Ci serve una nuova politica, il cui successo dipenderà da un nuovo atteggiamento
collettivo, che ben si esprime nel concetto di "sobrietà"
. Proprio come chi è sbronzo è incurante di
sé e di ciò che lo circonda, così chi è sobrio è invece in grado di mostrare attenzione per sé e per la
società. Dopo una lunga ubriacatura, è arrivato per noi tutti il momento di diventare sobri. Sarà
difficile, ma probabilmente non avremo alternative.
 

John Lloyd    la Repubblica  28 aprile 2009

 

 

La via etica allo shopping

intervista a Giampaolo Fabris, a cura di Maria Novella De Luca

Non più compulsivi ma selettivi. Attenti nella scelta, nomadi nella ricerca, abilissimi nell'equazione
miglior qualità minor prezzo, surfisti delle offerte, decodificatori di etichette e codici, bio, etici e
responsabili. La crisi incalza e la vita s'adegua, i consumi prima crollano ma poi si plasmano al
tempo, e tra gli scaffali dell'invenduto nasce una nuova categoria di "utenti intelligenti", come li
definisce il sociologo Giampaolo Fabris, più sobri, più austeri forse, ma non per questo "meno
felici".

Professor Fabris, chi sono i nuovi consumatori? Siamo di fronte a un mutamento
"antropologico" dello shopping?

«Sì, il mutamento epocale è in atto e la crisi economica non ha fatto altro che accelerarne la corsa.
Più che di nuova sobrietà però parlerei di una riscoperta della responsabilità. Perché pur in una
contrazione di costi e di spese il consumo mantiene intatte le sue caratteristiche ludiche e di
appagamento, ciò che cambia sono gli universi di riferimento».
Faccia un esempio.
«L'etica. I consumatori premiano le aziende che a loro parere si comportano bene, nel senso che non
sfruttano i lavoratori, non inquinano, riciclano, non fanno sperimentazioni sugli animali. I soldi
sono pochi e devono essere spesi bene, benissimo. Un dato che fa riflettere è che in piena recessione
di acquisti, le vendite dei prodotti del mondo green, cioè verde, ecologico, rinnovabile, sono
aumentate dell'8 per cento. Tanto che alcune catene della grande distribuzione hanno cominciato a
far apparire sui loro scontrini la quantità di anidride carbonica prodotta dai diversi marchi».
Lei sostiene però che la tendenza a una maggiore sobrietà, anzi responsabilità, fosse già in atto
prima della crisi. Non è dunque soltanto la necessità a renderci più impermeabili al consumo?

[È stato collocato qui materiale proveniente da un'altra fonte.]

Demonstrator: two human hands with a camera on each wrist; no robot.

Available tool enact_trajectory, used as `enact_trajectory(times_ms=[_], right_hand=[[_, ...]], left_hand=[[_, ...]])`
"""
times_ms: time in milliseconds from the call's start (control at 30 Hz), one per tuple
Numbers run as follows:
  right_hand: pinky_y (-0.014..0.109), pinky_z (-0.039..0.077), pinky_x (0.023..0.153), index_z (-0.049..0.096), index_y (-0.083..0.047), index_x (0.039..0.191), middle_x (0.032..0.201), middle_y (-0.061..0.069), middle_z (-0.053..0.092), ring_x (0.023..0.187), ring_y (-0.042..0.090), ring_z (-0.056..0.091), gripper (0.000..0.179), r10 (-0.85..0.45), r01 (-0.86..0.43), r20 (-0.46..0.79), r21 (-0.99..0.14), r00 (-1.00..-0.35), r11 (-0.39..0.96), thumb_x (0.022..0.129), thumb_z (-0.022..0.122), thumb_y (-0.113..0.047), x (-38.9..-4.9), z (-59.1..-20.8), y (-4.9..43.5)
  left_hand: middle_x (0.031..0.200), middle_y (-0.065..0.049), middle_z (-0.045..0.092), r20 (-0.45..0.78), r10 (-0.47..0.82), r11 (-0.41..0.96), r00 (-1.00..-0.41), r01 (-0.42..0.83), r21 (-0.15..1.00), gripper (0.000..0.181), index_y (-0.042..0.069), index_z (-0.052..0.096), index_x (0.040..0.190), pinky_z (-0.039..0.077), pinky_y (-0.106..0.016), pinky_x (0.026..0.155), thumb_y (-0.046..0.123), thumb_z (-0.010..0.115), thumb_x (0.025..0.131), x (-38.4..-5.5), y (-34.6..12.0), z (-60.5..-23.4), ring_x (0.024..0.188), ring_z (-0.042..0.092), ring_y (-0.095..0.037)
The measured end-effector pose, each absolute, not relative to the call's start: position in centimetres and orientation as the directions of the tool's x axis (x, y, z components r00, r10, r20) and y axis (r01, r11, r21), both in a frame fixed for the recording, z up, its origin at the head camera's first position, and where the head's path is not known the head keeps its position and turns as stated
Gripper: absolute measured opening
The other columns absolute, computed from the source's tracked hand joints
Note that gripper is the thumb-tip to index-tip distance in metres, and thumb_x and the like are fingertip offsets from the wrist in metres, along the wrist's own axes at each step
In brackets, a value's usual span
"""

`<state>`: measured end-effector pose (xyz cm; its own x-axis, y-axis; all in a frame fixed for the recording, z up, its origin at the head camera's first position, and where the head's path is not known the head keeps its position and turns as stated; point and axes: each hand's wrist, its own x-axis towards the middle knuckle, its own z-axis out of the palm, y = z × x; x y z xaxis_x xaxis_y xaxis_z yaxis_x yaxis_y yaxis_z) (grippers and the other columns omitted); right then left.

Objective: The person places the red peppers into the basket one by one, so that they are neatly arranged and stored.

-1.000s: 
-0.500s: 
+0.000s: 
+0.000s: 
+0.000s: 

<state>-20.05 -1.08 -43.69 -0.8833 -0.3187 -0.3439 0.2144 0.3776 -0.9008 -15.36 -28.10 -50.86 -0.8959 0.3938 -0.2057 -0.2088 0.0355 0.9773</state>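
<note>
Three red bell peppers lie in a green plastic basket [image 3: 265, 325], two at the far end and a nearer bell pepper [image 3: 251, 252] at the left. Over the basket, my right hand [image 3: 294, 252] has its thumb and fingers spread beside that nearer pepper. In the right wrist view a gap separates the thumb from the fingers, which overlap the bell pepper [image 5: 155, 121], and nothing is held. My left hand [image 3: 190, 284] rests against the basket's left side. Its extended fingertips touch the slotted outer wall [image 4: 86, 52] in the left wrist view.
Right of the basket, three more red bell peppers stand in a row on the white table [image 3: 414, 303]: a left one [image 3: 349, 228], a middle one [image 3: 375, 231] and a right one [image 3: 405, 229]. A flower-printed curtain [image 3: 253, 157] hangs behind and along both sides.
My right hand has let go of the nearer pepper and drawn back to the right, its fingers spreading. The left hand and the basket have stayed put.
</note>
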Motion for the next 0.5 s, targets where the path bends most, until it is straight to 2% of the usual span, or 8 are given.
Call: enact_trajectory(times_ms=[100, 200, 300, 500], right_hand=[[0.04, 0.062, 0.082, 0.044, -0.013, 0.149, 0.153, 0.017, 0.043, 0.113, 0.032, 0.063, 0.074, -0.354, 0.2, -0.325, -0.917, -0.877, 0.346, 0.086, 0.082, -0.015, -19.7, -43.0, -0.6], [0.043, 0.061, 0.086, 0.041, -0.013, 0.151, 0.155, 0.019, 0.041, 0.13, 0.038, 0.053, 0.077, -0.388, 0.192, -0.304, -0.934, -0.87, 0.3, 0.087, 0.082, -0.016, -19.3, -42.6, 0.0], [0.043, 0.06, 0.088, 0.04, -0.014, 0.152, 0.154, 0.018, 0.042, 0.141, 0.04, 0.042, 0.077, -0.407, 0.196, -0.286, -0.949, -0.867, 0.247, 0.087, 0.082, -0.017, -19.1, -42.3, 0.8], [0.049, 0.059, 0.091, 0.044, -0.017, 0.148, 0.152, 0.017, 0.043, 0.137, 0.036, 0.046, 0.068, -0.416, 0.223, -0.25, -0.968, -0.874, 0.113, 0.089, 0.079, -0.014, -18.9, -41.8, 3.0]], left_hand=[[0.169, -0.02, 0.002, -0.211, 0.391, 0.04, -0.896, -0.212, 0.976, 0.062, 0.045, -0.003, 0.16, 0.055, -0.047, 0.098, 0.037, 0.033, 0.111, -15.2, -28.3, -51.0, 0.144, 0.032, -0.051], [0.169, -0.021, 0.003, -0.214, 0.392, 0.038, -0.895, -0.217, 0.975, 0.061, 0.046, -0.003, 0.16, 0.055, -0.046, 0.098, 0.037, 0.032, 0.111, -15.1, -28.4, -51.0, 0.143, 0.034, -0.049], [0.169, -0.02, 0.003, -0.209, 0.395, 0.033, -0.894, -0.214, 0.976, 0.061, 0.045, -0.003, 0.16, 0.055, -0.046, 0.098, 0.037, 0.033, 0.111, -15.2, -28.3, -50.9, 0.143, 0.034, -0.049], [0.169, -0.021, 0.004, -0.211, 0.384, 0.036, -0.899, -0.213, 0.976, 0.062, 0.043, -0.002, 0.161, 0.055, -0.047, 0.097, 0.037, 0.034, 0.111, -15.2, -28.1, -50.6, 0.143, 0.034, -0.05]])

«I farmers market, i gruppi di acquisto solidale esistono da anni. Ma erano piccoli mondi alternativi
alla grande distribuzione. Oggi sono realtà economiche concrete, simboli appunto di quella nuova
antropologia del consumo, dove si preferisce una mela italiana magari meno bella, a una mela
neozelandese, rossa e perfetta, ma nel cui costo sono compresi litri e litri di carburante scaricati
nell'aria durante il trasporto fino ai nostri scaffali».
In uno dei suoi ultimi libri lei trasforma la parola "marketing" in "societing", dove i marchi e
i prodotti si dematerializzano per diventare segni e simboli...

«Certo perché il consumo è anche agire umano e sociale. E dunque ogni mutamento in questo
campo crea cambiamenti nei modi di vivere, di pensare, di stare insieme».
Infatti lei afferma che questa nuova sobrietà, questo non poter più comprare liberamente (o
compulsivamente) ci ha resi, paradossalmente, più felici.

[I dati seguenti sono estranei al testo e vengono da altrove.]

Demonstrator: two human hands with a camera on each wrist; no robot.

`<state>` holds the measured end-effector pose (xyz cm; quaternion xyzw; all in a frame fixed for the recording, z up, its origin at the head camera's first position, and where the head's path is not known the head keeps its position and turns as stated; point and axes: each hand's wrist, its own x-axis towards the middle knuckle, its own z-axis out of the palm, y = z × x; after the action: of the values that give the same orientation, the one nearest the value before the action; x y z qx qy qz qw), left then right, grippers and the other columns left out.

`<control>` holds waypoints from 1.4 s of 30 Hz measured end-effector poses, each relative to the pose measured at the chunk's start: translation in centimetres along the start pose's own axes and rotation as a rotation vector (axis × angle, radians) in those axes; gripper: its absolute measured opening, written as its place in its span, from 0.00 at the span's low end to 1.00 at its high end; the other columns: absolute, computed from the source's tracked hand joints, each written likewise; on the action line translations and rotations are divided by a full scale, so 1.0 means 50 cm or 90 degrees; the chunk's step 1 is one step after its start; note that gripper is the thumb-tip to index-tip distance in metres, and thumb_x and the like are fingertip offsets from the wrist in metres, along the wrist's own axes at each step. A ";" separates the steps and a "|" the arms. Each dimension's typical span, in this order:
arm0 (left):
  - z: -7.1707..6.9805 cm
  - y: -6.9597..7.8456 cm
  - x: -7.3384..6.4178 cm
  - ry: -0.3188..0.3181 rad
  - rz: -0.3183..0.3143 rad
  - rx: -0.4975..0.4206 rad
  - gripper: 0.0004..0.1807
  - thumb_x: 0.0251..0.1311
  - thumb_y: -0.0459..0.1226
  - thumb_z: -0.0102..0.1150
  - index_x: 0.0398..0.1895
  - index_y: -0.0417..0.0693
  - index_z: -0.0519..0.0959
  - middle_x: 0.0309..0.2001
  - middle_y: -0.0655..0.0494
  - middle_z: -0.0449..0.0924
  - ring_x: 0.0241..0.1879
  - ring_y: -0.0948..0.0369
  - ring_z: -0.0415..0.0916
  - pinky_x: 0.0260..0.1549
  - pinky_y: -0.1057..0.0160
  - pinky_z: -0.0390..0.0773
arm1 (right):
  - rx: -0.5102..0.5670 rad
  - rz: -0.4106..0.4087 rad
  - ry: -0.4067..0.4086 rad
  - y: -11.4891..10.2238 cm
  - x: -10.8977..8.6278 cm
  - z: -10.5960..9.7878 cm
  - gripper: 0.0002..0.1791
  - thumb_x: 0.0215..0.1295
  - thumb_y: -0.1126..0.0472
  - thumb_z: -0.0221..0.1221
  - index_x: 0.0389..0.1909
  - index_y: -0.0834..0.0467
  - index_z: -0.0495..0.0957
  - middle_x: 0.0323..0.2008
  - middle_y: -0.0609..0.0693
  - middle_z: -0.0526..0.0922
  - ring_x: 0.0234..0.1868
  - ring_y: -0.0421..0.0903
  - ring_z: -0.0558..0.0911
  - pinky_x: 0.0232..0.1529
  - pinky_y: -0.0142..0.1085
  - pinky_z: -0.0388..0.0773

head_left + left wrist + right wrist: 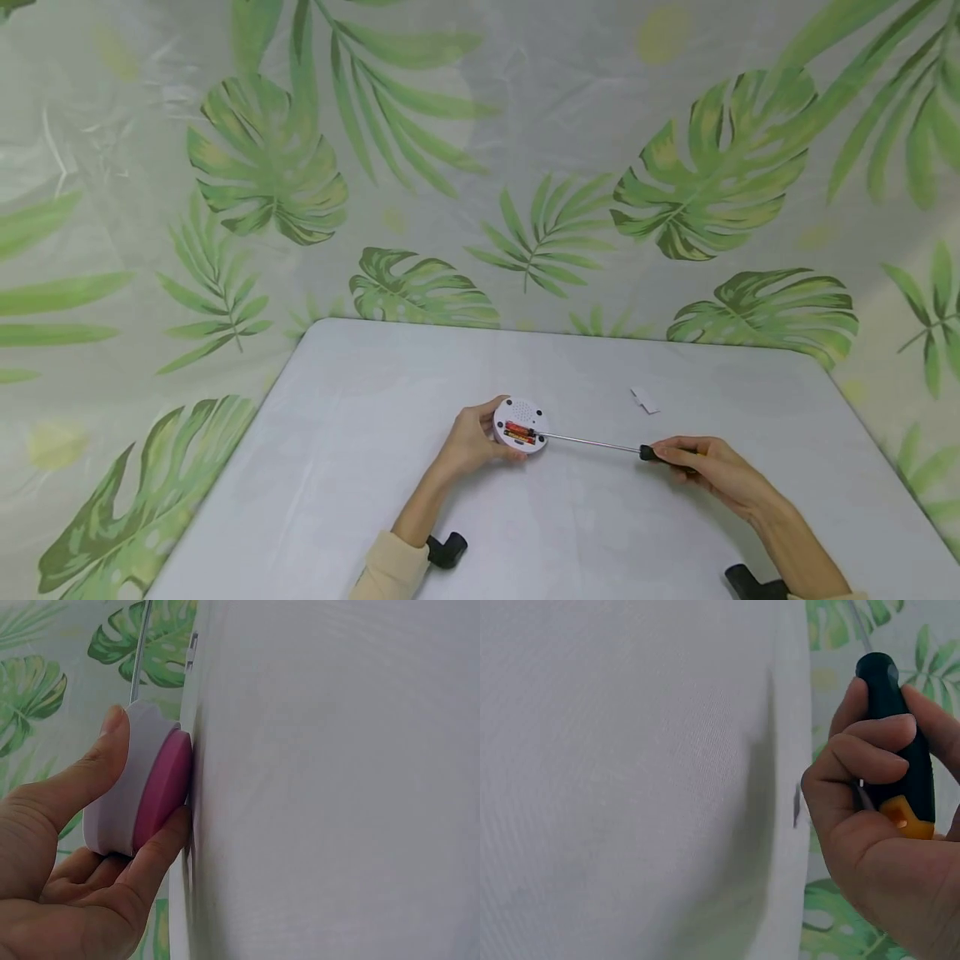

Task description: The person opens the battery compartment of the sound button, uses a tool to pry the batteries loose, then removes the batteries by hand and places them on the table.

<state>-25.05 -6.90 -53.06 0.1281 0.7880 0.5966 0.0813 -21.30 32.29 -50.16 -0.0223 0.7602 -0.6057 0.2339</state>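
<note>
A round white battery-powered device (512, 412) is tilted with its underside up, showing a grid of small holes and two orange-and-black batteries (519, 432) in an uncovered compartment. My left hand (468, 442) grips it by the rim, between thumb and fingers. From the side, in the left wrist view, the device's lower part is pink (166, 780). My right hand (716, 475) holds a screwdriver by its dark handle (889, 697), which has a yellow patch. The long metal shaft (592, 442) reaches left, its tip at the right ends of the batteries; exact contact cannot be made out.
A small white plastic piece, like a battery cover (644, 401), lies on the white table (375, 392) behind the screwdriver. Leaf-printed cloth (547, 150) hangs behind the table. Black camera mounts (447, 550) stick out beside both wrists.
</note>
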 end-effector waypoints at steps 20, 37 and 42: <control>0.000 0.002 0.001 0.005 -0.002 -0.004 0.51 0.40 0.28 0.84 0.73 0.35 0.70 0.70 0.41 0.76 0.70 0.45 0.74 0.70 0.49 0.73 | 0.081 0.034 -0.072 0.001 -0.009 -0.011 0.15 0.81 0.56 0.52 0.48 0.51 0.88 0.44 0.41 0.83 0.30 0.33 0.72 0.33 0.25 0.74; -0.004 0.003 -0.002 0.004 -0.002 -0.018 0.52 0.41 0.28 0.84 0.73 0.33 0.68 0.71 0.39 0.74 0.71 0.45 0.73 0.71 0.50 0.73 | 0.060 -0.022 -0.043 -0.009 -0.023 -0.008 0.14 0.82 0.59 0.51 0.50 0.47 0.87 0.44 0.36 0.87 0.32 0.34 0.73 0.36 0.28 0.75; -0.003 0.002 0.000 0.000 -0.001 -0.028 0.52 0.41 0.27 0.83 0.74 0.33 0.68 0.71 0.39 0.73 0.71 0.45 0.72 0.71 0.51 0.72 | 0.020 -0.012 0.019 -0.019 -0.032 -0.010 0.13 0.80 0.59 0.54 0.50 0.52 0.87 0.42 0.35 0.83 0.33 0.35 0.74 0.36 0.29 0.76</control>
<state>-25.11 -7.02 -52.91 0.1259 0.7748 0.6137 0.0848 -20.31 33.02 -48.64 -0.0165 0.7538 -0.6198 0.2175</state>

«È la tesi sorprendente di una ricerca che avevo effettuato nel Natale scorso. Pur non potendo più
spendere per i regali il budget dell'anno prima, le persone rispondevano che questo sacrificio non le
aveva rese più tristi ma anzi più felici e selettive. Le stesse parole di chi supera una fase bulimica
della propria vita».
Lo shopping è anche una modalità del tempo libero. Soprattutto per i giovani, che passano i
pomeriggi nei centri commerciali. E adesso?

«Non lo nego, questa è la sfida. Sostituire i beni di consumo con i beni di relazione. Bisognerà
ripensare il tempo libero. Passare cioè dallo spendere al parlare, dal guardare le vetrine al guardarsi
negli occhi. Non è facile, ma è una grande occasione».